▶ **About this task**
Reproduce the first line of the material below and each line after it, exactly, through the line containing "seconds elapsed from", and give nothing more.

======== Source data

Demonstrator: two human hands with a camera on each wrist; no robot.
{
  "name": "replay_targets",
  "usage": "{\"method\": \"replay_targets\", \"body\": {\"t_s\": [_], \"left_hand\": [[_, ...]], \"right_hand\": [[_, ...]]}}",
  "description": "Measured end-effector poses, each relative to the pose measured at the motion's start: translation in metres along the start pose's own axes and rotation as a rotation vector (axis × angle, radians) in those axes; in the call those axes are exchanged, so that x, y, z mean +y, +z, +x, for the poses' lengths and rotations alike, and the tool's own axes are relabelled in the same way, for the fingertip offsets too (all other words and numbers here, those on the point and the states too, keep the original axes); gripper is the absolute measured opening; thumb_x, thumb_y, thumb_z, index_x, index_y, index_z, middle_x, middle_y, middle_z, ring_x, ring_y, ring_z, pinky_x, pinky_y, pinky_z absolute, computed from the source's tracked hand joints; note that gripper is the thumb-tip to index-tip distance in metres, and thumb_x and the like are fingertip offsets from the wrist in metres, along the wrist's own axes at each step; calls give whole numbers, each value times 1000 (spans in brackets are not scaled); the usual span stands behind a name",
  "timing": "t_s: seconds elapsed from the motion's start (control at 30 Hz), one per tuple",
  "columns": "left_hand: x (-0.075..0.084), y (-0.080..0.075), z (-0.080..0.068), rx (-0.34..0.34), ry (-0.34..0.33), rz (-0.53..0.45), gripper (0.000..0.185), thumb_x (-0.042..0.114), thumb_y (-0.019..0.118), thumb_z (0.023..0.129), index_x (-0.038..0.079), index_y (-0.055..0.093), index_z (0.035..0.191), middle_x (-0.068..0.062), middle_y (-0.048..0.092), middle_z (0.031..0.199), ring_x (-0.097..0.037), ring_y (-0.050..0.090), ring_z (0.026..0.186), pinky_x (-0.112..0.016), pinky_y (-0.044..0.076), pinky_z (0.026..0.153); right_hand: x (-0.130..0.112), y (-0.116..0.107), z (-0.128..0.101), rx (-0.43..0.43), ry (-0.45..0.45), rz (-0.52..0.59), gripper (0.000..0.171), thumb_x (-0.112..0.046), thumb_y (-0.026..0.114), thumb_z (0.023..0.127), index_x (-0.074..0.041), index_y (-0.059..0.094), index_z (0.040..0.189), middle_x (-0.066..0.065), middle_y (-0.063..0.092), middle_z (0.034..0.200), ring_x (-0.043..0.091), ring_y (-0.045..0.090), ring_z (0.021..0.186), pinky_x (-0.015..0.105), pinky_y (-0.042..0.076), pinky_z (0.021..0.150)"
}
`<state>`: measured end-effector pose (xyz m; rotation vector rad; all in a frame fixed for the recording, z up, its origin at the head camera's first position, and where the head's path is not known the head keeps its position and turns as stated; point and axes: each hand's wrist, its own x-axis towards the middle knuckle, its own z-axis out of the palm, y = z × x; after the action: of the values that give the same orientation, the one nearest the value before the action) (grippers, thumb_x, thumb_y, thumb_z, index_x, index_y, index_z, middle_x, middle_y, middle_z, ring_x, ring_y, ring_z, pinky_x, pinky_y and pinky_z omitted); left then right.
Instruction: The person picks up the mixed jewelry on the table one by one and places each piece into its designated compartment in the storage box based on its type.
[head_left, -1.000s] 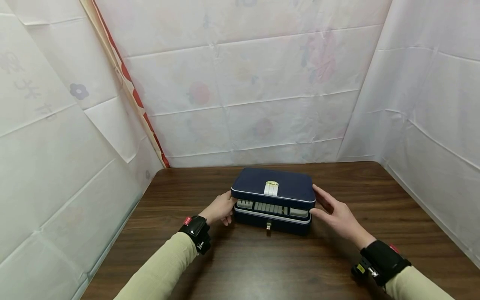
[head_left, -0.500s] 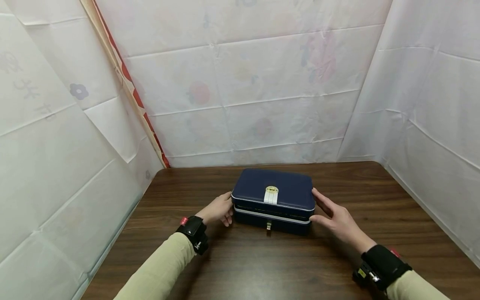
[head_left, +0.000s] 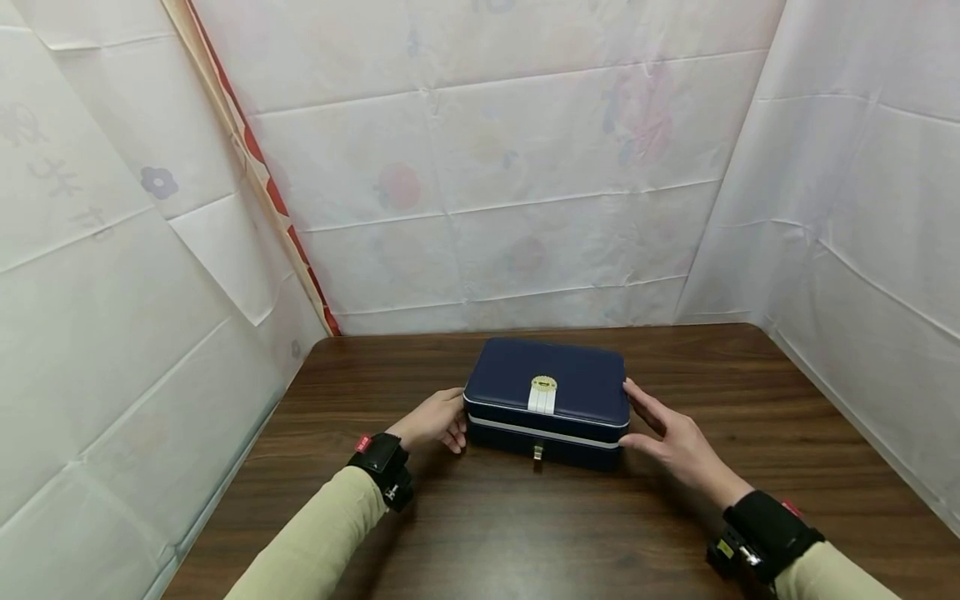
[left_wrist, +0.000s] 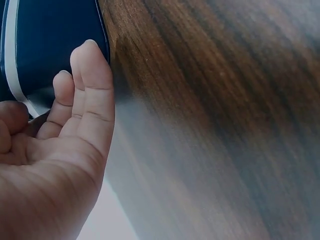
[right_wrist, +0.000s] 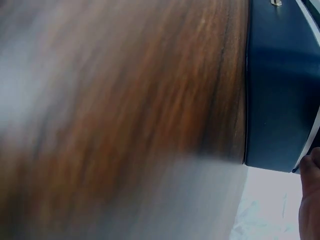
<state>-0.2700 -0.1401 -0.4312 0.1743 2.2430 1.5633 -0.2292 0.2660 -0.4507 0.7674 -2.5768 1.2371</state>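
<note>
The navy box [head_left: 547, 400] sat near the middle of the dark wooden table [head_left: 525, 533], its lid down and a white strap with a gold clasp [head_left: 543, 392] hanging over the front edge. A pale line ran around the body, with a small metal pull [head_left: 537, 452] below it. Only the head view showed the clasp and both hands together. There, the left hand [head_left: 436, 420] rested against the box's left end and the right hand [head_left: 670, 435] against its right end, fingers straight and slightly spread.

The left wrist view gave what the head view could not: the fingers [left_wrist: 89, 95] lay together and nearly straight, tips against the box's blue side by its white stripe. The right wrist view showed mostly blurred wood grain, the box's side [right_wrist: 277, 95], and a sliver of the hand [right_wrist: 310, 200] at the corner. White patterned sheets [head_left: 480, 167] walled the table.
</note>
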Motion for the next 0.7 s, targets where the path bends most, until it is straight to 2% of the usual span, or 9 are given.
{"method": "replay_targets", "body": {"t_s": [0.13,0.2,0.27,0.4,0.5,0.7], "left_hand": [[-2,-2,0,-11,4,-61,39,22,32,110,-3,51,132,-13,55,75,-24,62,57,-42,60,57],[-2,-3,-1,-16,-1,-80,41,26,31,111,-5,54,125,-13,56,76,-25,63,60,-43,60,60],[-1,-3,-2,-24,-15,-72,51,36,31,112,-7,58,113,-14,58,76,-25,64,62,-45,61,63],[2,-6,-5,-42,-38,-25,76,59,31,108,-9,59,90,-17,63,75,-26,66,65,-48,62,69],[3,-7,-5,-52,-28,-2,79,62,34,106,-10,59,85,-18,64,74,-27,67,66,-50,62,71],[4,-8,-8,-70,-22,26,74,55,38,107,-12,61,87,-20,65,75,-28,68,68,-50,62,72]], "right_hand": [[1,0,-1,-16,-4,-45,83,-27,78,90,-13,35,160,15,37,162,20,44,140,1,33,99],[1,0,-2,-25,-9,-67,85,-28,79,89,-12,35,160,15,36,162,27,47,138,1,34,99],[1,-1,-3,-27,-17,-93,86,-28,80,88,-12,35,160,16,36,162,33,50,136,4,37,99],[0,-3,-3,-34,-41,-132,85,-28,80,88,-10,35,159,17,37,162,36,53,134,26,53,98],[-2,-4,-3,-47,-55,-142,85,-27,80,88,-9,36,159,18,36,162,35,53,134,40,54,97],[-3,-7,1,-90,-37,-144,86,-31,79,89,-9,35,159,17,35,162,34,50,137,26,51,101]]}}
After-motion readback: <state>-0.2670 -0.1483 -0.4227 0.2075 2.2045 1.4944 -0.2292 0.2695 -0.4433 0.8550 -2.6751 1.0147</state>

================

▶ **Reply**
Demonstrator: two human hands with a camera on each wrist; no robot.
{
  "name": "replay_targets",
  "usage": "{\"method\": \"replay_targets\", \"body\": {\"t_s\": [_], \"left_hand\": [[_, ...]], \"right_hand\": [[_, ...]]}}",
  "description": "Measured end-effector poses, each relative to the pose measured at the motion's start: translation in metres along the start pose's own axes and rotation as a rotation vector (axis × angle, radians) in those axes; in the call those axes are exchanged, so that x, y, z mean +y, +z, +x, for the poses' lengths and rotations alike, and the tool's own axes are relabelled in the same way, for the fingertip offsets too (all other words and numbers here, those on the point and the states too, keep the original axes); gripper is the absolute measured opening; thumb_x, thumb_y, thumb_z, index_x, index_y, index_z, middle_x, middle_y, middle_z, ring_x, ring_y, ring_z, pinky_x, pinky_y, pinky_z absolute, computed from the source's tracked hand joints; note that gripper is the thumb-tip to index-tip distance in metres, and thumb_x and the like are fingertip offsets from the wrist in metres, along the wrist's own axes at each step; calls give whole numbers, each value times 1000 (spans in brackets are not scaled); the usual span stands behind a name",
  "timing": "t_s: seconds elapsed from the motion's start (control at 30 Hz), one per tuple",

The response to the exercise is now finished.